Hacking a Furby for Music

Hacking a furby in the name of music: Circuit bending consists of dismantling toys, household objects and synths in order to rebuild them as new instruments. Via the Verge:

For the third episode of The Future of Music, I’m in Margate, England, standing in front of 44 Furbies that have been hacked and wired together to create a giant, playable organ.

You might have seen this absurd instrument when it went viral on YouTube earlier this year. It’s the creation of Sam Battle, aka Look Mum No Computer, a mad scientist of sorts who’s made a name for himself by modifying toys like these rows of slack-mouthed Furbies via a process called circuit bending. And, as he shows me around his studio pointing out other far-out circuit bent creations with a laissez-faire attitude — like his flamethrower synth — it quickly becomes clear he’s not driven by anything except sheer curiosity. It’s just how his brain is wired (pun intended).

“When you get the first thing to work, it’s amazing,” Battle says about circuit bending as his face lights up. “It’s magical!”
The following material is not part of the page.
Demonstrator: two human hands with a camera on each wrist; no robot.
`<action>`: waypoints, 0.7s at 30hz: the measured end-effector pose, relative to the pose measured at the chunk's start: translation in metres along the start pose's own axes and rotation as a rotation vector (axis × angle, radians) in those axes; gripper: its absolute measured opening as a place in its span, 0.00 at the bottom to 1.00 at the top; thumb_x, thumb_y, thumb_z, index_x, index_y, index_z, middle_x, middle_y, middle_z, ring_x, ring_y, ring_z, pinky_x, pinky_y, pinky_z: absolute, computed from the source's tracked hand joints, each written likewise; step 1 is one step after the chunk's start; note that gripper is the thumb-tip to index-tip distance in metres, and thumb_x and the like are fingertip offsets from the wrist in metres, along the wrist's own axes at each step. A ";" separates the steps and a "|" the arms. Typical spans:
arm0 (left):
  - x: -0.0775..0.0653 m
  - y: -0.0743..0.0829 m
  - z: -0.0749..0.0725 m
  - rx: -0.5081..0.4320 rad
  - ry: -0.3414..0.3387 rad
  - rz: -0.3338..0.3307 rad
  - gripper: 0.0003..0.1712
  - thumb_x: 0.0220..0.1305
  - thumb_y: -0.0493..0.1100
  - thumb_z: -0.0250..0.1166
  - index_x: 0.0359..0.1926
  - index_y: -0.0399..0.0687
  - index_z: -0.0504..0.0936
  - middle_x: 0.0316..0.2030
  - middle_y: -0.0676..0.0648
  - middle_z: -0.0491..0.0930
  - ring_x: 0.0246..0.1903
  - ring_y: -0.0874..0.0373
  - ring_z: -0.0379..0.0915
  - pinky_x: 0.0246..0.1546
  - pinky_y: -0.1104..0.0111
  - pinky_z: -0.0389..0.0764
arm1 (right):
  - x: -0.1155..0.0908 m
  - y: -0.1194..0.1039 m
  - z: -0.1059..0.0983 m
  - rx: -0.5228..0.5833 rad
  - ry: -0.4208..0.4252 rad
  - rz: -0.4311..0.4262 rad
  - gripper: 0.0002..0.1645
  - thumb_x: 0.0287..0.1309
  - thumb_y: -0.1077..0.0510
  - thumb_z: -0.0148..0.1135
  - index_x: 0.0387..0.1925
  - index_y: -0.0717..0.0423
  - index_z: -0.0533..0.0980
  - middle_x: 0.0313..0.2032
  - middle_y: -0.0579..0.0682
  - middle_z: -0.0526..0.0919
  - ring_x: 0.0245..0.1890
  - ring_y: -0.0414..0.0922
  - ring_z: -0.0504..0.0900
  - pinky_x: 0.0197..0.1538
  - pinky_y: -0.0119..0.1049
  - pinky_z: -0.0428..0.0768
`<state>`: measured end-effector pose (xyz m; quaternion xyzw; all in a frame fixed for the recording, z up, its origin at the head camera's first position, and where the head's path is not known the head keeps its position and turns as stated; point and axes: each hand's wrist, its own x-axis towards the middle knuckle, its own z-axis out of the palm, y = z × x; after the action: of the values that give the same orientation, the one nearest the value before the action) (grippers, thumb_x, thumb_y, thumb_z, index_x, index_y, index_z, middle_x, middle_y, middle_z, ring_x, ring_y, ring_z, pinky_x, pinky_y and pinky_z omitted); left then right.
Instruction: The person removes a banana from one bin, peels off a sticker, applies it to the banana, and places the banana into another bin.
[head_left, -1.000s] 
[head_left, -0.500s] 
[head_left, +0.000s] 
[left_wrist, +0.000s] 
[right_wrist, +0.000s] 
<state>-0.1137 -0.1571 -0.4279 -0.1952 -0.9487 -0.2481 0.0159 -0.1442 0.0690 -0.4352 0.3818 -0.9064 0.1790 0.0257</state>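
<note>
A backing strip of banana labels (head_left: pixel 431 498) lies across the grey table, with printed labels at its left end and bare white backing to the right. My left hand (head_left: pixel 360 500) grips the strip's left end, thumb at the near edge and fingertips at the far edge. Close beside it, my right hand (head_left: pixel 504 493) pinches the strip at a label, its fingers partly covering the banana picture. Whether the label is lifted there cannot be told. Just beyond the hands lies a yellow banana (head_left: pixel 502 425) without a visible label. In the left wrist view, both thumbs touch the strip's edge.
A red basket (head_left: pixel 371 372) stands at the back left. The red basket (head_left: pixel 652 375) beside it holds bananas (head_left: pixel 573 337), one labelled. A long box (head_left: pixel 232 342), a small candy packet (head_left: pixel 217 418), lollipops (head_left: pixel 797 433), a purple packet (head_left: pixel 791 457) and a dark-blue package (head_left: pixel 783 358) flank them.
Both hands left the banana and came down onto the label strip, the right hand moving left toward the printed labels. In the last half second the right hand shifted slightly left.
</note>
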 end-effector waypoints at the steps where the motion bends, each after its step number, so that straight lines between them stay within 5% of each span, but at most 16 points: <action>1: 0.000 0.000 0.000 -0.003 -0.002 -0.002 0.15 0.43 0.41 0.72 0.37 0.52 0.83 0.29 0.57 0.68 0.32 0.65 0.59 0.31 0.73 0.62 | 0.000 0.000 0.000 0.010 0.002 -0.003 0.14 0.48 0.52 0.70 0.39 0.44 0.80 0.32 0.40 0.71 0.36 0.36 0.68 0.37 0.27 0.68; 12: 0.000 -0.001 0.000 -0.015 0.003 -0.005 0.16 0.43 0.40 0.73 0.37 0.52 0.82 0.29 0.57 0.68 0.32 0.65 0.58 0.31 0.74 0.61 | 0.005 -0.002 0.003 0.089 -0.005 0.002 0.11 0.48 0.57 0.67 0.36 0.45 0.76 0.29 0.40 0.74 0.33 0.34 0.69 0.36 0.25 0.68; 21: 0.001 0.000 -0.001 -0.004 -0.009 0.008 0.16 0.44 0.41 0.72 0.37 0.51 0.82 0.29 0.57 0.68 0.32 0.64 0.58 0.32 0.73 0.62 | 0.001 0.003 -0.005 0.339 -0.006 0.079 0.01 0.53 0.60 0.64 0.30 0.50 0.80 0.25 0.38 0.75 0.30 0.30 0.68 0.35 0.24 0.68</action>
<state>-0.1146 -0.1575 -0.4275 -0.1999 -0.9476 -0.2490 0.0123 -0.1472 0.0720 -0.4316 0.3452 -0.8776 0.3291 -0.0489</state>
Circuit bending is the creative (and often experimental) process of taking apart old, battery-powered toys and synthesizers and fiddling around with the inner components to have them make unintended and new sounds. It was pioneered as a method of making music by musician and technologist Reed Ghazala in the 1960s. Ghazala himself was not the first to practice it, but he did conceive the term circuit bending later on, in 1992. It’s not as popular as it once was, and Battle is one of the few people currently circuit bending things on a scale as grand as the Furby organ.